Stranger Things fans face pricey resale tickets for the show finale’s theatrical release
CBC
If you managed to score tickets to watch the Stranger Things finale in theatres on Wednesday or Thursday, count yourself lucky. Plenty of fans are still trying their luck to pick up resale tickets on social media sites, where they’re going for much more than their face value price.
The series finale of the long-running sci-fi show drops on Netflix at 8 p.m. ET on New Year's Eve, in addition to a theatrical release in select theatres across Canada and the United States.
Tickets, which went on sale on Dec. 2 for $11 each, include a concession stand voucher for $11 due to constraints with talent residuals, meaning theatre-goers will ultimately break even on the event purchase.
According to Cineplex, which is hosting many of the Canadian screenings, tickets for the events country-wide sold out “almost immediately."
“A very limited number of seats remain available at select theatres,” Michelle Saba, Cineplex’s vice-president of communications, told CBC News in an emailed statement.
Landmark Cinemas is also showing the finale, and its website shows seats are all or nearly sold out across the country, too.
That’s left fans like Omar Hassanali of Mississauga, Ont., scouring Facebook Marketplace for seats in a theatre.
He said he didn’t learn that the finale was going to air in theatres until a few days after tickets went on sale, and by the time he tried to snag some, there were only a handful available – mostly solo seats or ones close to the screen.
Hassanali’s kids, who are now 13 and 15 years old, have been catching up on the previous seasons now that they’re old enough to enjoy the show with him, and he was hoping they would get to experience the event alongside other excited fans.
“It's also giving the kids that experience ... of looking forward to seeing something epic in the movie theatre,” he said. “If something spectacular happens and everybody is, you know, gasping in shock, it adds something to the experience.”
Most of the resellers have offered him tickets at $50 each. “Some nicer people have [offered] $25 and the most expensive is $200” per ticket, said Hassanali, who was looking for six tickets for his family of four plus two cousins.
As the finale gets closer, some sellers on Facebook Marketplace are dropping their listing prices to the face-value cost, but a number of ads are still listing tickets for $50 each or as high as $100 each, as are ads by people searching for tickets.
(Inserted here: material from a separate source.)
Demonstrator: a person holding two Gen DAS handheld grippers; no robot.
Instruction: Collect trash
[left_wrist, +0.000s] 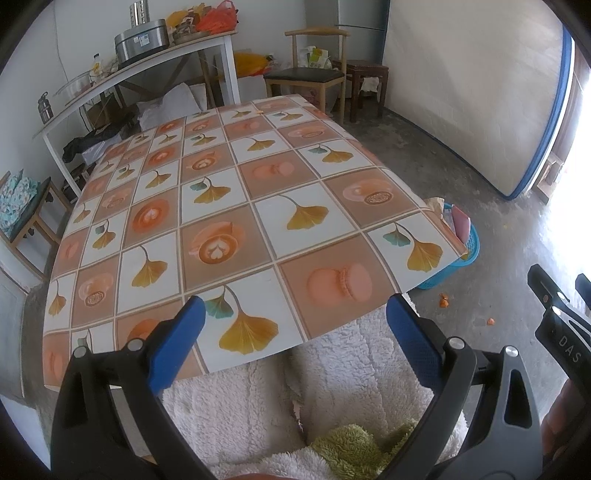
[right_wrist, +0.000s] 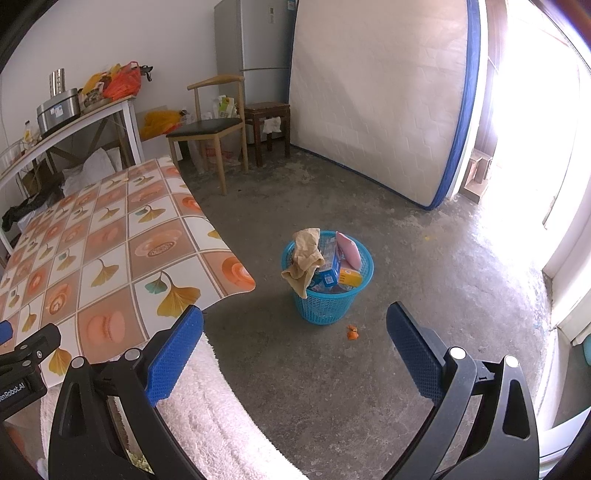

On Reddit, fans of the show have decried the reselling as “unfair” and some said they’ve been reporting the sellers.
While fans of live music and sports events have come to expect ticket resale for high-profile events, Vass Bednar, managing director of the Canadian SHIELD Institute, a non-partisan think-tank, said reselling is somewhat less common for events at the theatre.
Tickets for events like Taylor Swift: The Eras Tour concert film or the Kpop Demon Hunters theatrical release drew big crowds but didn’t sell out in the same way, as there were lots of showings for those releases.